Case Study Description: To predict the trip duration of a New York taxi cab ride, we can build different types of features and evaluate them. We will start by describing what is a feature in this context; then we will develop some elementary features and add features using the software package featuretools. We will assess how these features perform in predicting trip duration.
1. Setup
Note:
This uses an alternative to python’s featuretools for R called featuretoolsR
- To Install featuretoolsR tou need to have “devtools” installed.
- Then you can run: install_github(“magnusfurugard/featuretoolsR”)
# You wil need to define (if not already) your Python path.
# reticulate::py_discover_config()
library("reticulate")
use_python("~/Library/r-miniconda/envs/r-reticulate/bin/python")
library("featuretoolsR")
library("dplyr")
library("gbm")
1.1 Functions
- featuretoolsR does not include the original encode_features python function, so a custom one was made called custom_encode_features which returns one-hot encoding of categorical variables.

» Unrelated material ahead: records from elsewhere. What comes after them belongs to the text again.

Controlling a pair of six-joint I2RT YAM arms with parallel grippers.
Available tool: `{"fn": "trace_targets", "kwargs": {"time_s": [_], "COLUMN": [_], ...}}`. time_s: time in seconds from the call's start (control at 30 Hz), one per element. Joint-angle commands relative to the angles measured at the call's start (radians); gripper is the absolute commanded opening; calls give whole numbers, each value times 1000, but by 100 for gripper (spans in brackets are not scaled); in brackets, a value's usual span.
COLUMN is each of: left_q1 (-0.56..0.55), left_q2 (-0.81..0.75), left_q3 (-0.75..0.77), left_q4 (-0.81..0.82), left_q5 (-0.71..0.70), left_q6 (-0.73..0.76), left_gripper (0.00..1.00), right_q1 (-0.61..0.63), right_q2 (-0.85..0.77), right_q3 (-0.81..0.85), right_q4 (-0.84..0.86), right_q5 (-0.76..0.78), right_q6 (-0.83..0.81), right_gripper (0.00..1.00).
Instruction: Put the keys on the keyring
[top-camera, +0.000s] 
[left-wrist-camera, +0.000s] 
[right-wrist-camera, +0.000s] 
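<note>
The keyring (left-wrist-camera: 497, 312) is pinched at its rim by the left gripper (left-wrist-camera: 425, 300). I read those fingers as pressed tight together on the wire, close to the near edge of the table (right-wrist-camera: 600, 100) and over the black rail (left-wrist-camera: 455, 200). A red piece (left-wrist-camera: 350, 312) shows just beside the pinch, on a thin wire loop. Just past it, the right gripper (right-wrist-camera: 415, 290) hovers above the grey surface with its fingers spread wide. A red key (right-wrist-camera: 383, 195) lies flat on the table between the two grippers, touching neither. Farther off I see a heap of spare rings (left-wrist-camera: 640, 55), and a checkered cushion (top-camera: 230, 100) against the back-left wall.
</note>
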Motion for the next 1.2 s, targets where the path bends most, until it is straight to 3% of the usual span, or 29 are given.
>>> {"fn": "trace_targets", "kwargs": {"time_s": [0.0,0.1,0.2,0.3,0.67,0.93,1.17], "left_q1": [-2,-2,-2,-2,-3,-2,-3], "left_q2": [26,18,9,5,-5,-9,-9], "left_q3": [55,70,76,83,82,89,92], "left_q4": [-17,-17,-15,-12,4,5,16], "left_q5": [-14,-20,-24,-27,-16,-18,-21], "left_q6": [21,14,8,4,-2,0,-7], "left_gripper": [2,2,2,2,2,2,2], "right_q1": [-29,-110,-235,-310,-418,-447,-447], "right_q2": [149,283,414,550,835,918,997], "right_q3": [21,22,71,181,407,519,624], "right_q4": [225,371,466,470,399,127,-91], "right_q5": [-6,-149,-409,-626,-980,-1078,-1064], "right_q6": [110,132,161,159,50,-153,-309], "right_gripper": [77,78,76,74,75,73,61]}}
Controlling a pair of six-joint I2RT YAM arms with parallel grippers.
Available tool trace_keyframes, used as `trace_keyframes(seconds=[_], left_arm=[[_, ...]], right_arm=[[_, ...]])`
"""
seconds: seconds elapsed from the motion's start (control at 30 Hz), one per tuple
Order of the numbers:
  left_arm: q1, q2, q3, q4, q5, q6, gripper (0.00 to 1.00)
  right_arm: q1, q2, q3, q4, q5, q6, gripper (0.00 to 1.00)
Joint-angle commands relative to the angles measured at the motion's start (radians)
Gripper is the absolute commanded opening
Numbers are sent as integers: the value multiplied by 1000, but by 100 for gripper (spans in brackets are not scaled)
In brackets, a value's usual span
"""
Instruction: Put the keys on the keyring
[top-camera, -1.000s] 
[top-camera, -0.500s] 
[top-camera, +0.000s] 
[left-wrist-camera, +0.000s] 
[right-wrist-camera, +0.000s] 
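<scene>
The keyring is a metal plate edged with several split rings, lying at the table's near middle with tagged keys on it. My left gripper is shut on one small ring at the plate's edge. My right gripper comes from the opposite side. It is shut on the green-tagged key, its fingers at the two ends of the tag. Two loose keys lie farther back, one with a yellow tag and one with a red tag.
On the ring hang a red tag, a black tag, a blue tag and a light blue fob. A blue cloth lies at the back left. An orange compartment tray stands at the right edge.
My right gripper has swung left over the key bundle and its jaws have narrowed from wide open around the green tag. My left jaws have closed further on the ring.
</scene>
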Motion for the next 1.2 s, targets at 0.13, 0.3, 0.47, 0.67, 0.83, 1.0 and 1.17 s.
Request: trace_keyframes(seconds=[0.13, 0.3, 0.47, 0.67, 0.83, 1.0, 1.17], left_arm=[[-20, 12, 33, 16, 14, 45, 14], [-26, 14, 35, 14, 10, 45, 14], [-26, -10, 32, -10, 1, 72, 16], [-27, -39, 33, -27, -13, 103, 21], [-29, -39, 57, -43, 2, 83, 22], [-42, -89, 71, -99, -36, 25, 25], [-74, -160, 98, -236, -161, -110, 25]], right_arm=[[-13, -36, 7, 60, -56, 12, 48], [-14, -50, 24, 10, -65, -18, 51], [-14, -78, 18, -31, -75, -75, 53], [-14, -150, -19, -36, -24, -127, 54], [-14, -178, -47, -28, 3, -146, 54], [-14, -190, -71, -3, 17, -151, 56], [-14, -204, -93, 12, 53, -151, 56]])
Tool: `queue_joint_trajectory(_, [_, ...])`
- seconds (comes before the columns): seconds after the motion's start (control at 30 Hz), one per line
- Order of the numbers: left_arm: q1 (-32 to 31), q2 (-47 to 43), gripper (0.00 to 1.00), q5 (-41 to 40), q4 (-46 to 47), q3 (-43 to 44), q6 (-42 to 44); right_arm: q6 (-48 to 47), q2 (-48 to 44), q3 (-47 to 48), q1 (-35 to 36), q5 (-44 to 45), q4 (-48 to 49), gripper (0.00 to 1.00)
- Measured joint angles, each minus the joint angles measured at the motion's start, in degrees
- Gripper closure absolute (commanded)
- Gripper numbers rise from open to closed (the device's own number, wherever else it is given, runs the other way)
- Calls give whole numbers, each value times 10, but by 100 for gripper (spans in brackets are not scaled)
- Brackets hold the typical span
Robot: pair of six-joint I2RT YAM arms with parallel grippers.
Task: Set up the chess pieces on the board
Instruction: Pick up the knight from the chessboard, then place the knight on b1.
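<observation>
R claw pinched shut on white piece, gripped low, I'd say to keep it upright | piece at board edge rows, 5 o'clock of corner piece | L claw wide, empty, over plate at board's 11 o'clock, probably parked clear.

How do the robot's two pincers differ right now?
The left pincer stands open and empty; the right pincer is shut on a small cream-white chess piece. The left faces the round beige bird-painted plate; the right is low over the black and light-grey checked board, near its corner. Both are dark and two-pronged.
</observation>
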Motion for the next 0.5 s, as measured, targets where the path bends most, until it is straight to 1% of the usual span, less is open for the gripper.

- Additionally, custom function to replace python SimpleImputer class and Rscores were made.
# R^2 Calculation
r_squared <- function(predicted,actual) {
r_squared <- 1 - (sum((actual - predicted)^2) / sum((actual - mean(actual))^2))
return(r_squared)
}
# Custom encode feature to support missing function un featuretoolsR
custom_encode_features <- function(feature_matrix, to_encode, include_unknown, top_n) {
temp <- feature_matrix
for(feature in to_encode) {
# We generate the list of top_n unique values for feature to encode
if(include_unknown == TRUE) {
encoded_feature <- names(head(sort(table(feature_matrix[[feature]],exclude = NULL),decreasing=TRUE),top_n))
} else {
encoded_feature <- names(head(sort(table(feature_matrix[[feature]]),decreasing=TRUE),top_n))
}
for(i in 1:length(encoded_feature)) {
temp <- temp %>%
mutate(
!!paste(feature,"=",encoded_feature[i]) := ifelse(feature_matrix[[feature]] == encoded_feature[i] , 1, 0)
)
}
}
return(temp[,!names(temp) %in% to_encode])
}
# Compute features function based on dsx-cs6 utils
compute_features <- function(features,entities) {
# We create feature matrix using featuretools calculate_feature_matrix function
feature_matrix <- calculate_feature_matrix(entities,features,
approximate='36d',
verbose=TRUE)
# Since encode_features function is missing, we hot-encode pickup_neighborhood and dropoff_neighborhood
# with a custom function created: custom_encode_features
print("Finishing computing...")
feature_matrix <- custom_encode_features(feature_matrix, to_encode=c("pickup_neighborhood","dropoff_neighborhood"), include_unknown=FALSE, top_n=1000)
# Return Output
return(feature_matrix)
}
# Logical to integer
logical_to_integer <- function(feature_matrix) {
# Convert logical values to integers
logical_features <- names(feature_matrix[,unlist(lapply(feature_matrix, is.logical))])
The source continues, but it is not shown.